Il Comitato esprime preoccupazione per il fatto che dopo l’entrata in esercizio della App Immuni, che dovrà comunque essere preceduta da fasi di test, la Bending Spoons, secondo quanto previsto dal contratto, continuerà la sua attività di aggiornamento dell’applicazione per un periodo di sei mesi, determinando quindi una potenziale dipendenza del sistema posto in essere da tale sviluppo tecnologico, affidato anche in questo caso a una società privata.

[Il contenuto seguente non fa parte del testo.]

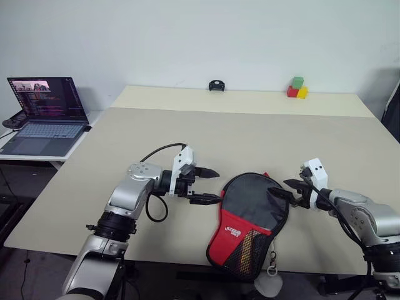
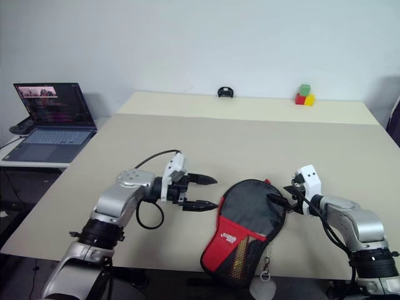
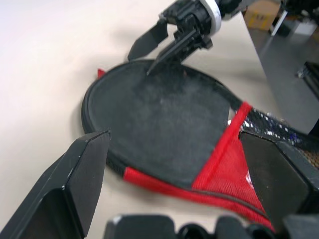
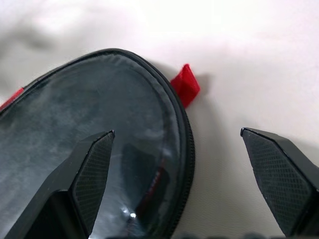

Sul punto non risulta chiaro se l’attività di aggiornamento della App da parte di Bending Spoons possa svolgersi in sovrapposizione e/o congiunta-mente con l’attività di PagoPA.

 

Il rischio tecnologico.

Né può essere sottovalutato il rischio tecnologico, anch’esso difficilmente mitigabile, almeno nel breve periodo, consistente in possibili attacchi di tipo informatico da parte di hacker o  altri soggetti o in possibili truffe ai danni degli utilizzatori della App. La tecnologia Bluetooth risulta infatti particolarmente vulnerabile a intrusioni i cui effetti, in questo contesto, potrebbero essere tali da diffondere allarme ingiustificato nella popolazione, ad esempio mediante l’invio di messaggi falsi o fraintendibili, relativi, inter alia, allo stato di salute o al possibile contagio dei destinatari. In ogni caso, il fatto che il sistema non preveda la geolocalizzazione, elemento su cui il Comitato concorda, se da un lato tutela la privacy, dall’altro esclude che si possa procedere a individuare, e quindi a sanificare, determinati ambienti o zone potenzialmente infette. Infine, dalle audizioni svolte non sembra praticabile una interoperabilità con le soluzioni adottate, o in via di adozione, da parte degl ialtri principali Paesi europei, considerato anche che non è stata decisa una linea comune a livello di Unione europea (sebbene sia stata adottata il 17 aprile scorso una comunicazione della Commissione con alcuni orientamenti per gli Stati membri circa la App di tracciamento). Questo aspetto appare decisivo per la piena funzionalità del sistema, soprattutto in un Paese a vocazione turistica come il nostro, che dovrebbe assicurare la libera circolazione delle persone all’interno dell’Unione europea.